Work order: It is required that the lines from the top of the listing through the line with "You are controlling" be reproduced exactly, excluding pictures.

Dataset content:
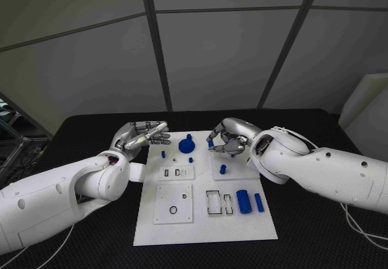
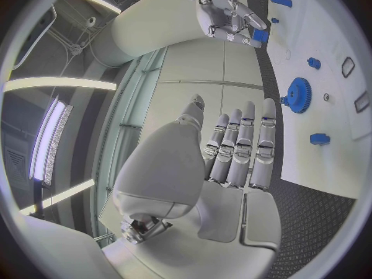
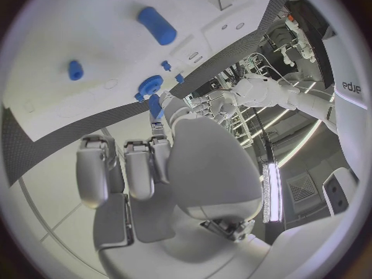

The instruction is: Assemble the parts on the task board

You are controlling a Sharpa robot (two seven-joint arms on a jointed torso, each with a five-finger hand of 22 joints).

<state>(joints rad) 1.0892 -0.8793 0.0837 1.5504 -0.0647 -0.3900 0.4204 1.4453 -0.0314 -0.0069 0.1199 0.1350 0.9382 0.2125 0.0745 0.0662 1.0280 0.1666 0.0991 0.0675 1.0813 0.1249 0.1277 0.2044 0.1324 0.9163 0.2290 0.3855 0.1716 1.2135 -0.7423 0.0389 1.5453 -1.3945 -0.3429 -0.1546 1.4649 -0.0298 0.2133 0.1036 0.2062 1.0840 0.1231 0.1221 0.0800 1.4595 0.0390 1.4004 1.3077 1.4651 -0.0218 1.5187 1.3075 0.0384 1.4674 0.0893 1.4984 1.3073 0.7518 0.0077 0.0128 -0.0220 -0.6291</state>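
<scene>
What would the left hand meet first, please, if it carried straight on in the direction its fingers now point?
Probably the blue gear. The left hand hovers open beside the task board, fingers stretched toward the gear, with nothing between them in the head view. Height is unclear, so it might pass just above the gear.

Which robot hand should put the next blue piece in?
Right, probably. The right robot hand already pinches a blue part over the board. The left robot hand is open beside it.

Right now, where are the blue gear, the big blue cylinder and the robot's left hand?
blue gear (image 1: 186, 145), head view, on its toothed disc.
big blue cylinder (image 1: 243, 200), head view, mid-length on its side.
left hand (image 1: 144, 134), head view, on the fingers.
</scene>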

Finished exercise:
The instruction is: Assemble the parts on the task board

You are controlling a Sharpa robot (two seven-joint arms on a jointed torso, each with a five-finger hand of 22 joints).

This exercise requires no additional answer.